THE PROBLEM: Return the data word for word. Pictures are to be omitted.

---

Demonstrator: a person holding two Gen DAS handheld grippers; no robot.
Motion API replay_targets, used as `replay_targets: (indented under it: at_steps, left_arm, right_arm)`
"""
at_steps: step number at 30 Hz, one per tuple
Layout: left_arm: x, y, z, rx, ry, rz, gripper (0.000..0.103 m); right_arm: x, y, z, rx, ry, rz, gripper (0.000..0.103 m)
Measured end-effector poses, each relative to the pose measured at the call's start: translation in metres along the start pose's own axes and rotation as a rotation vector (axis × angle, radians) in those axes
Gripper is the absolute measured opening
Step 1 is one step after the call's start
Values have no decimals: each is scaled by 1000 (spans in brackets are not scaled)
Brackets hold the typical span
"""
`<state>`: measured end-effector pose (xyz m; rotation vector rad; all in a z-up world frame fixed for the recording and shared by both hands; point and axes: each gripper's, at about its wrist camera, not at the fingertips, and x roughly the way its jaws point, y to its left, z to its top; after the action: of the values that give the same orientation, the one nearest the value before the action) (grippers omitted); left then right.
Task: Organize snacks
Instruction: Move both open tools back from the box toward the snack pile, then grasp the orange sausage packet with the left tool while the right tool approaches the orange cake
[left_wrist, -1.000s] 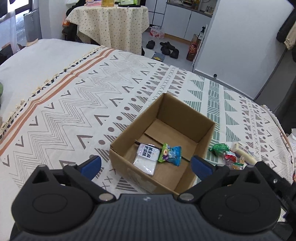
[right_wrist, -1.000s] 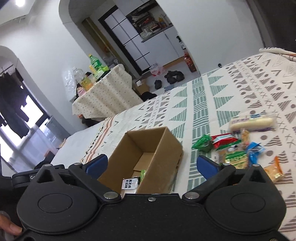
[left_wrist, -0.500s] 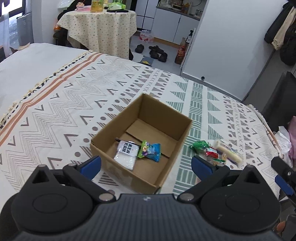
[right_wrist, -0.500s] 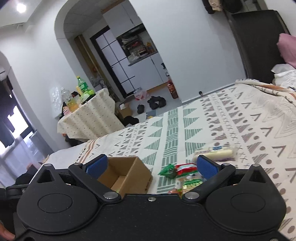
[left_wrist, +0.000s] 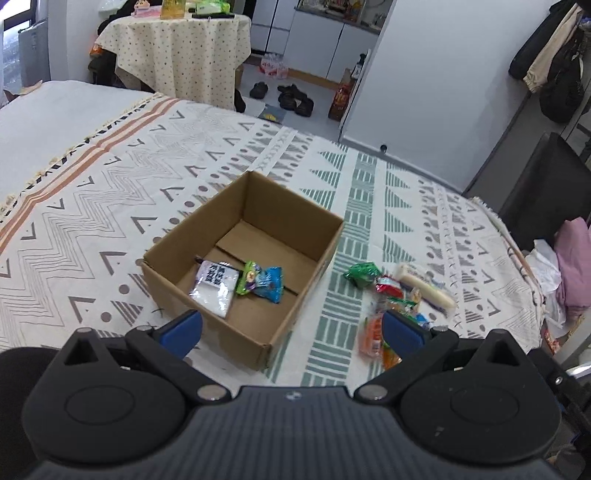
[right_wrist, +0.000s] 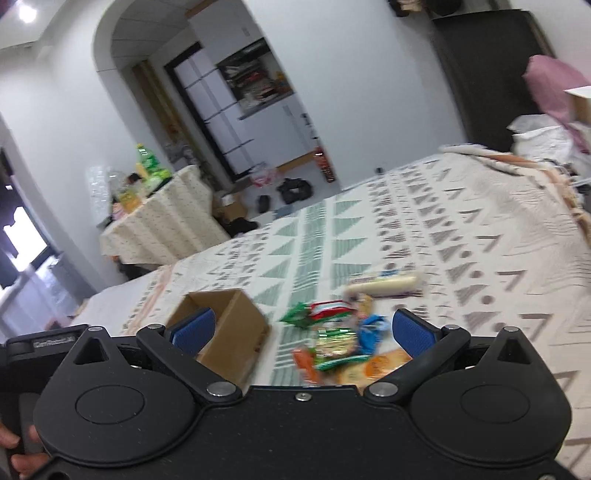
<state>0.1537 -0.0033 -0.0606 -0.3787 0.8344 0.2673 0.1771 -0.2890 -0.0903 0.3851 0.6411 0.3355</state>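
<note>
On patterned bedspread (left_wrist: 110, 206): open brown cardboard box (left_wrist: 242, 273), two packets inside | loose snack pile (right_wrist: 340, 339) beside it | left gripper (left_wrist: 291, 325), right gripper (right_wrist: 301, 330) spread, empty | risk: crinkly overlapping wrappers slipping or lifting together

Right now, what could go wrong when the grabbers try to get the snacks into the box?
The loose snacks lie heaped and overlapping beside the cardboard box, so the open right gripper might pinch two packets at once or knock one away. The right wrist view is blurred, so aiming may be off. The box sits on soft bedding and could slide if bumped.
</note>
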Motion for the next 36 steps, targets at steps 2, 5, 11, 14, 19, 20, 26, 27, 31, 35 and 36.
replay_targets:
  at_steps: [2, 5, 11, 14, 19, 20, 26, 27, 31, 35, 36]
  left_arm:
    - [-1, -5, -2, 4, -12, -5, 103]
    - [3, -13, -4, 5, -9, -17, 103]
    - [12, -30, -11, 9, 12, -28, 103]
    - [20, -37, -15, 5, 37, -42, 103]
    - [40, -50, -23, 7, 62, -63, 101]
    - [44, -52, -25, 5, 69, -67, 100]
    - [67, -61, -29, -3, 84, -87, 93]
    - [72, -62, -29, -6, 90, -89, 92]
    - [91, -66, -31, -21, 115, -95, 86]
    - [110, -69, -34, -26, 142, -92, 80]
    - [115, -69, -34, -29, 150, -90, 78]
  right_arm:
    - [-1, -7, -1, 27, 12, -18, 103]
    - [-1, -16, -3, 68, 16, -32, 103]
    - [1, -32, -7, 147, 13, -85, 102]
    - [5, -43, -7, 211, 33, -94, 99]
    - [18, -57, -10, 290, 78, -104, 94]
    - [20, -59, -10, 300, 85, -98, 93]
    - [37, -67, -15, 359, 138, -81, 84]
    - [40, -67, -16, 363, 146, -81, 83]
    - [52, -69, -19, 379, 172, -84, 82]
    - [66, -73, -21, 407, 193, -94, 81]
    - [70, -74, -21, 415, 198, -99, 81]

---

ANSWER TO THE PROBLEM:
Demonstrator: a person holding two Gen DAS handheld grippers; no robot.
Motion API replay_targets, used as `replay_targets: (indented under it: at_steps, left_arm, right_arm)`
"""
at_steps: step number at 30 Hz, one per tuple
Layout: left_arm: x, y, z, rx, ry, rz, gripper (0.000..0.103 m); right_arm: x, y, z, rx, ry, rz, gripper (0.000..0.103 m)
Measured end-effector poses, each relative to the pose measured at the call's start: translation in metres along the start pose's own axes and rotation as a rotation vector (axis × angle, radians) in those axes
Gripper is the absolute measured opening
Step 1 is one step after the call's start
Values have no decimals: each is scaled by 1000 (spans in brackets are not scaled)
Brackets hold the typical span
"""
`<state>`: measured end-effector pose (xyz m; rotation vector rad; all in a z-up world frame fixed for the recording and shared by both hands; point and axes: each gripper's, at about its wrist camera, not at the fingertips, and x roughly the way its jaws point, y to its left, z to its top; after the action: of the values that give the same orientation, the one nearest the value before the action) (grippers omitted); left then right.
Task: Organize snacks
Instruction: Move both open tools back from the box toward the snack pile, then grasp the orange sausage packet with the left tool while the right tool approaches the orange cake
[left_wrist, -1.000s] 
[right_wrist, -1.000s] 
[left_wrist, -0.500s] 
[right_wrist, -0.500s] 
[left_wrist, +0.000s] 
[right_wrist, +0.000s] 
<state>0.1537 -0.0033 -0.0606 -0.3787 0.8344 0.2673 0.1771 -0.2890 -0.0903 0.3851 0.6411 0.3355</state>
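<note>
On patterned bedspread (left_wrist: 110, 206): open brown cardboard box (left_wrist: 242, 273), two packets inside | loose snack pile (right_wrist: 340, 339) beside it | left gripper (left_wrist: 291, 325), right gripper (right_wrist: 301, 330) spread, empty | risk: crinkly overlapping wrappers slipping or lifting together

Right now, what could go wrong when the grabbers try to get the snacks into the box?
The loose snacks lie heaped and overlapping beside the cardboard box, so the open right gripper might pinch two packets at once or knock one away. The right wrist view is blurred, so aiming may be off. The box sits on soft bedding and could slide if bumped.
</note>
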Motion for the next 36 steps, targets at steps 2, 5, 11, 14, 19, 20, 26, 27, 31, 35 and 36.
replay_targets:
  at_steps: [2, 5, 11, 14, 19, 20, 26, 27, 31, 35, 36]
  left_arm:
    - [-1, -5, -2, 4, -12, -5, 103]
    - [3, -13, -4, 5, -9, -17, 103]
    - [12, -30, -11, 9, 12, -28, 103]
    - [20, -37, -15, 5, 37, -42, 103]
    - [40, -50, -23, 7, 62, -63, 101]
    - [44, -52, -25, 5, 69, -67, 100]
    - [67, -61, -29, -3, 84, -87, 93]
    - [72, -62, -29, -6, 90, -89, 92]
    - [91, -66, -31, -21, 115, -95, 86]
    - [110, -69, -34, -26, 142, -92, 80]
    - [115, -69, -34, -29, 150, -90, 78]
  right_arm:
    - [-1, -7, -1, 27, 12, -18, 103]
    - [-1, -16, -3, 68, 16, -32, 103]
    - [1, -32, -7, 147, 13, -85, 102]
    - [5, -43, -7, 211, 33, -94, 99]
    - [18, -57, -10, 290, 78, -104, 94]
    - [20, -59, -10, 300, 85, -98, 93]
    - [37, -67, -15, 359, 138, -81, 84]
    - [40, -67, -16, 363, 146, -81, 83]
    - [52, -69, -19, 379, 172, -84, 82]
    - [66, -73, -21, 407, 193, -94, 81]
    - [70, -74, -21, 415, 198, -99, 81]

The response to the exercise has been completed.